What is expected: Please restate the listing that follows without changing anything.

++++++++++

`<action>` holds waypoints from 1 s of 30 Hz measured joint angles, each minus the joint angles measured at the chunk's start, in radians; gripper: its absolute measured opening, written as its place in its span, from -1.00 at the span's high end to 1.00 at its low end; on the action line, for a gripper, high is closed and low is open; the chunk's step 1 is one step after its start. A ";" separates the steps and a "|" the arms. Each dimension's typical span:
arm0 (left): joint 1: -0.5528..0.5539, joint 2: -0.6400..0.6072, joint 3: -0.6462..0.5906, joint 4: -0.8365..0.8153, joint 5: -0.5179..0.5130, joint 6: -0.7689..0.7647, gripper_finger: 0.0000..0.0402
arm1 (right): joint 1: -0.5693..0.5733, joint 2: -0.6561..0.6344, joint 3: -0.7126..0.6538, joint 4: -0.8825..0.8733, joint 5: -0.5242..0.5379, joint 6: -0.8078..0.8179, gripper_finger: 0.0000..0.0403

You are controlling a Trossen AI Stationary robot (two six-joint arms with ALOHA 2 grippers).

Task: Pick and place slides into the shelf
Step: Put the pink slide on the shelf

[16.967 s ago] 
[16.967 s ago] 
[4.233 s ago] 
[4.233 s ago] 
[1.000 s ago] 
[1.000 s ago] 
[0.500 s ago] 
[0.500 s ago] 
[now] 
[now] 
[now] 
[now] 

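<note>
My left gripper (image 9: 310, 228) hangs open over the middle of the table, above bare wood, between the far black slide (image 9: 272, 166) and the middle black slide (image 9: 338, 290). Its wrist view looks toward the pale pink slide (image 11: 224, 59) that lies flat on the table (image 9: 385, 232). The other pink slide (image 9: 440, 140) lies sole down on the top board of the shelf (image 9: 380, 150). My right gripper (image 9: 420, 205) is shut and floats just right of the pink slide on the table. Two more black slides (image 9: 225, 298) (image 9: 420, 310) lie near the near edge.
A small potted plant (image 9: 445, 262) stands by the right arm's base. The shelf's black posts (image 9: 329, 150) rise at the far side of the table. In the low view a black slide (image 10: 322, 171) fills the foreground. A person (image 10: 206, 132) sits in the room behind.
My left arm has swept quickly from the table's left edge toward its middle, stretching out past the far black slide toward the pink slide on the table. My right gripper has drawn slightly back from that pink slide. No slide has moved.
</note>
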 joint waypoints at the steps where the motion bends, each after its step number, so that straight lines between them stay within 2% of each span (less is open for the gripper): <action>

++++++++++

Exercise output:
`<action>` holds waypoints from 1 s of 30 Hz measured joint angles, each minus the joint angles measured at the chunk's start, in radians; gripper: its absolute measured opening, written as its place in its span, from -1.00 at the span's high end to 1.00 at its low end; on the action line, for a gripper, high is closed and low is open; the chunk's step 1 is one step after its start. A ";" separates the steps and a "|" the arms. Each dimension's typical span:
arm0 (left): joint 1: -0.5528..0.5539, joint 2: -0.6400..0.6072, joint 3: -0.6462..0.5906, joint 4: -0.8365..0.8153, joint 5: -0.5179..0.5130, joint 6: -0.7689..0.7647, gripper_finger: 0.0000..0.0402
arm1 (right): joint 1: -0.5693..0.5733, joint 2: -0.6561..0.6344, joint 3: -0.7126..0.6538, joint 4: -0.8825..0.8733, joint 5: -0.5242..0.5379, joint 6: -0.8078..0.8179, gripper_finger: 0.0000..0.0403

You are controlling a Trossen AI Stationary robot (two six-joint arms with ALOHA 2 grippers).

Task: Pick and place slides into the shelf
Step: Put the pink slide on the shelf

[16.967 s ago] 
[16.967 s ago] 
[4.233 s ago] 
[4.233 s ago] 
[1.000 s ago] 
[1.000 s ago] 
[0.500 s ago] 
[0.500 s ago] 
[now] 
[now] 
[now] 
[now] 

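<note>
My left gripper (image 9: 310, 228) hangs open over the middle of the table, above bare wood, between the far black slide (image 9: 272, 166) and the middle black slide (image 9: 338, 290). Its wrist view looks toward the pale pink slide (image 11: 224, 59) that lies flat on the table (image 9: 385, 232). The other pink slide (image 9: 440, 140) lies sole down on the top board of the shelf (image 9: 380, 150). My right gripper (image 9: 420, 205) is shut and floats just right of the pink slide on the table. Two more black slides (image 9: 225, 298) (image 9: 420, 310) lie near the near edge.
A small potted plant (image 9: 445, 262) stands by the right arm's base. The shelf's black posts (image 9: 329, 150) rise at the far side of the table. In the low view a black slide (image 10: 322, 171) fills the foreground. A person (image 10: 206, 132) sits in the room behind.
My left arm has swept quickly from the table's left edge toward its middle, stretching out past the far black slide toward the pink slide on the table. My right gripper has drawn slightly back from that pink slide. No slide has moved.
</note>
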 joint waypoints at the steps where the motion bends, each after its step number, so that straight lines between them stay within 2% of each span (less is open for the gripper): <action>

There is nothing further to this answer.